[Recorded information — start]
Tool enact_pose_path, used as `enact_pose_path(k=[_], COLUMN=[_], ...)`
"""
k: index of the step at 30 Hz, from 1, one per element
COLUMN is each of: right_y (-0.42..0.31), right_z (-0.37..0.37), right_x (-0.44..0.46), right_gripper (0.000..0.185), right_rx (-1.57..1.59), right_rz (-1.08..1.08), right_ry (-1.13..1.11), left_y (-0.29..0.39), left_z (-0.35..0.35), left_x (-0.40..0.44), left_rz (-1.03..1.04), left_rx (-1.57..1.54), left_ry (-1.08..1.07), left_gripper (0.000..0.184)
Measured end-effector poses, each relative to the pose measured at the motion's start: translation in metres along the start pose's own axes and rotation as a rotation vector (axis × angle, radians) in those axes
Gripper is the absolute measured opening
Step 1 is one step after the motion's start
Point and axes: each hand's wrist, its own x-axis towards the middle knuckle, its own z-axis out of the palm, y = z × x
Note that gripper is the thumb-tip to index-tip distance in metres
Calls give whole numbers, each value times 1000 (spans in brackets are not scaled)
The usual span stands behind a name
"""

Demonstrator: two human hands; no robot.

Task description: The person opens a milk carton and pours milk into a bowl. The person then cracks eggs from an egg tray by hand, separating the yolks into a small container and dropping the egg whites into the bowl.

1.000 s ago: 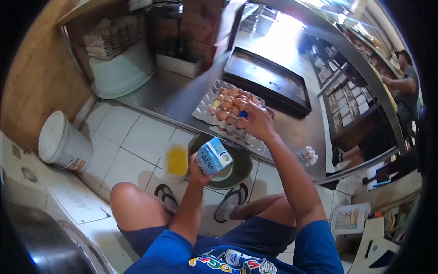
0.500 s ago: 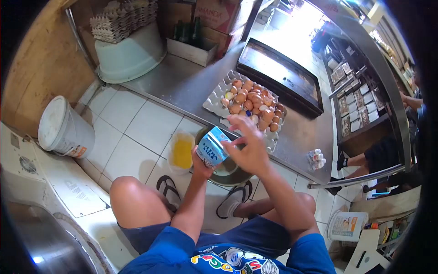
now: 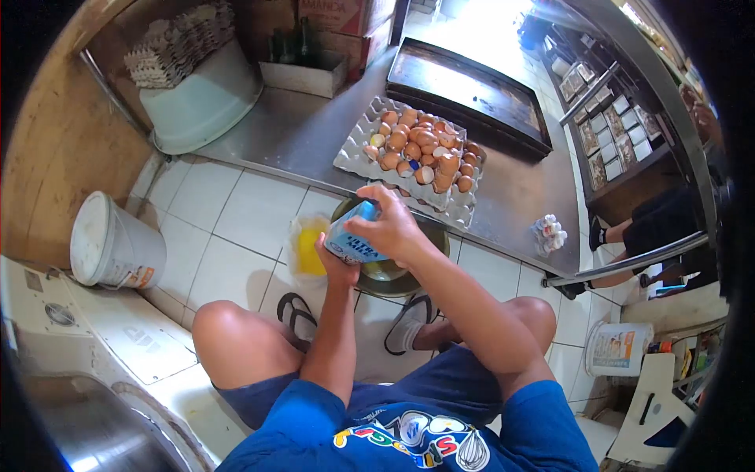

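A blue milk carton [image 3: 355, 245] marked "Ultra Milk" is tilted over a large round bowl [image 3: 445, 245] on the floor. My left hand [image 3: 340, 266] is closed around its lower left side. My right hand [image 3: 387, 226] grips its top, with the thumb on the near face and the fingers on the far side. The bowl lies partly hidden beneath my hands, and a pale content shows inside. Just left of the carton stands a translucent container [image 3: 296, 253] with yellow liquid.
Brown eggs and shells [image 3: 425, 141] sit on cardboard trays [image 3: 358, 153] on a metal shelf [image 3: 303, 145], beside a dark baking tray [image 3: 472, 93]. Small bottles [image 3: 549, 234] stand near the shelf's edge. A white bucket [image 3: 118, 244] is at left. Another person's leg [image 3: 617, 236] shows at right.
The carton has tipped further over and shifted slightly left. My right hand has moved down and left, from fingers spread near the carton's top to gripping it.
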Motion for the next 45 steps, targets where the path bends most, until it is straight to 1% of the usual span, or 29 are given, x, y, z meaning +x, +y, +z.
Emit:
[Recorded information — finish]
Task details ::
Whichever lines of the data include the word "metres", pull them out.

Response box ::
Measured end-effector poses, each relative to the pose measured at the motion's start: translation in metres along the start pose's own axes and rotation as a rotation vector (axis × angle, radians) in those axes
Note that gripper is the thumb-tip to index-tip distance in metres

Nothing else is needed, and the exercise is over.